Yine başucu kitabım Tanrılar Okulu’ndan çarpıcı bir ifadeyle giriş yapmak istedim, düşleme deneyimlerimden bahsetmeye.

Bu cümleyle 10 yıl önce karşılaşsaydım, herhalde bende hiçbir karşılık bulmazdı. Düşlerimi bütün bedenimde hissedeceğim kadar genişleterek harekete geçirmek ne demekti? Nasıl olacaktı?

Her düş bir hedef mi? Her hedef bir düş mü?

Hayatım boyunca düşlediğim pek çok şeyin gerçekleştiğini düşünmüşümdür hep. Kendimi bu anlamda mutlu ve şanslı hissetmişimdir. Bugüne kadar hayatımın temel alanlarına baktığımda isteyip de sahip olamadığım hemen hemen hiçbir şey olmadığını söyleyebilirim. Çoğunlukla yoğun çaba ve mücadeleyle de olsa hayallerimi hep gerçekleştirdim bir şekilde.

Peki ama bu gerçekleşenler düşlerim miydi benim sahiden? Son yıllarda bu soruyu sormadan edemiyorum.

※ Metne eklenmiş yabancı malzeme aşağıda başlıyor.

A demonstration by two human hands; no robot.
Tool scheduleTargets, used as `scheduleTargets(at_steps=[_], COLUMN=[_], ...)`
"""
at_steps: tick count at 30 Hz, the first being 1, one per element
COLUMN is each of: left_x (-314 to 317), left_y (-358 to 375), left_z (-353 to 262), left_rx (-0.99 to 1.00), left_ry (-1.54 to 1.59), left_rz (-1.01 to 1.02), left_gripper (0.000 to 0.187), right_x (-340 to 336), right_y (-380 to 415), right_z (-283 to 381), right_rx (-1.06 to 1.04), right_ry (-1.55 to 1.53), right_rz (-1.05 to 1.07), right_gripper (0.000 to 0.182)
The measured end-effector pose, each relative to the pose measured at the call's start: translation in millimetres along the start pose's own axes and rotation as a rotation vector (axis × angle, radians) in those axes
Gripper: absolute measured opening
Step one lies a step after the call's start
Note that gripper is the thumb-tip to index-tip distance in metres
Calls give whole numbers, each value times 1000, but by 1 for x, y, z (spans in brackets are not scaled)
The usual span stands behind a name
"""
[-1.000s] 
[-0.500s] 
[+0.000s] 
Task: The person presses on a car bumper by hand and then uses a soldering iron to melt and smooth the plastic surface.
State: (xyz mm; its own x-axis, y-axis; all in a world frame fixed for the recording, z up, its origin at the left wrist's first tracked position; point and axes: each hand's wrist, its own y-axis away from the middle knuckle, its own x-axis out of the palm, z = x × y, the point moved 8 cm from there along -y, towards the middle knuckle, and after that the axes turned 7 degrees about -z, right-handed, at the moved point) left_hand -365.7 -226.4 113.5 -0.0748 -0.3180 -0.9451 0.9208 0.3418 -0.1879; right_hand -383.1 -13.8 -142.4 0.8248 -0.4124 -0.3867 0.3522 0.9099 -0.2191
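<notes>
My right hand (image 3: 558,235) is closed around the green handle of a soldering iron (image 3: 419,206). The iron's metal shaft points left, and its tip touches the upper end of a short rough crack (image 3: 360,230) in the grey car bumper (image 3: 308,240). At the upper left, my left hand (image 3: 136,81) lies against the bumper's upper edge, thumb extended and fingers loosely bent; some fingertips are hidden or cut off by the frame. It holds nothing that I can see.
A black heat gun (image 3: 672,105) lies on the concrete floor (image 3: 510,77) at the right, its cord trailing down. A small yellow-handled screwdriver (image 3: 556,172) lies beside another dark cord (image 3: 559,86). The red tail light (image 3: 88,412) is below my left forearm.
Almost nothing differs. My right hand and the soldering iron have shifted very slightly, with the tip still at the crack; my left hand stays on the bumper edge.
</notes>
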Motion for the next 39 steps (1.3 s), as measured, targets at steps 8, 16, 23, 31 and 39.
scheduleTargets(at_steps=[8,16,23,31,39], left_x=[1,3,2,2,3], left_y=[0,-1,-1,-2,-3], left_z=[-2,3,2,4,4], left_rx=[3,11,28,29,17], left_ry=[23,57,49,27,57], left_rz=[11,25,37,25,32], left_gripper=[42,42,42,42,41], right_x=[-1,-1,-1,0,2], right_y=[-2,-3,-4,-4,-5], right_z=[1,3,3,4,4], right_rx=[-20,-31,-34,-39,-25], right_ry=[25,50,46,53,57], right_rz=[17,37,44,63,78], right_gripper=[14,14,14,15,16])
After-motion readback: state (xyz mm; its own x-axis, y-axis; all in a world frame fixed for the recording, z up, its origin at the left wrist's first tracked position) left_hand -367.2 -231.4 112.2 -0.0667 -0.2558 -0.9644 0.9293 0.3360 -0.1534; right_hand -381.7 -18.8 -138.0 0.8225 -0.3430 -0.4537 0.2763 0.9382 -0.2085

Daha mesafeli ve daha bilinçli bir noktadan geriye baktığımda, geçmiş deneyimlerime DÜŞ değil de HEDEF demenin daha doğru olacağını hissediyorum.

İşte bu sorgulamalar içindeyken hayatımın belki de en çok iz bırakan deneyimi aklıma düşüyor;

18 yaşımdayım. Boğaziçi Üniversitesi’ne girmeyi ne kadar da çok istiyorum. 1 yıl boyunca odaklanıp, dikkat dağıtıcı her şeyden el etek çekip, çalışıp çabalayıp hayalimdeki okula girmeyi başarıyorum. Hatta hazırlık sürecinde büyük bir kartona ‘Ben Boğaziçi İşletmeyi kazanacağım’ diye bir not yazıp (işletmeye giremedim iktisat oldu) odama astığımı hatırlıyorum kendimi motive etmek için. Nasıl bir odaklanma…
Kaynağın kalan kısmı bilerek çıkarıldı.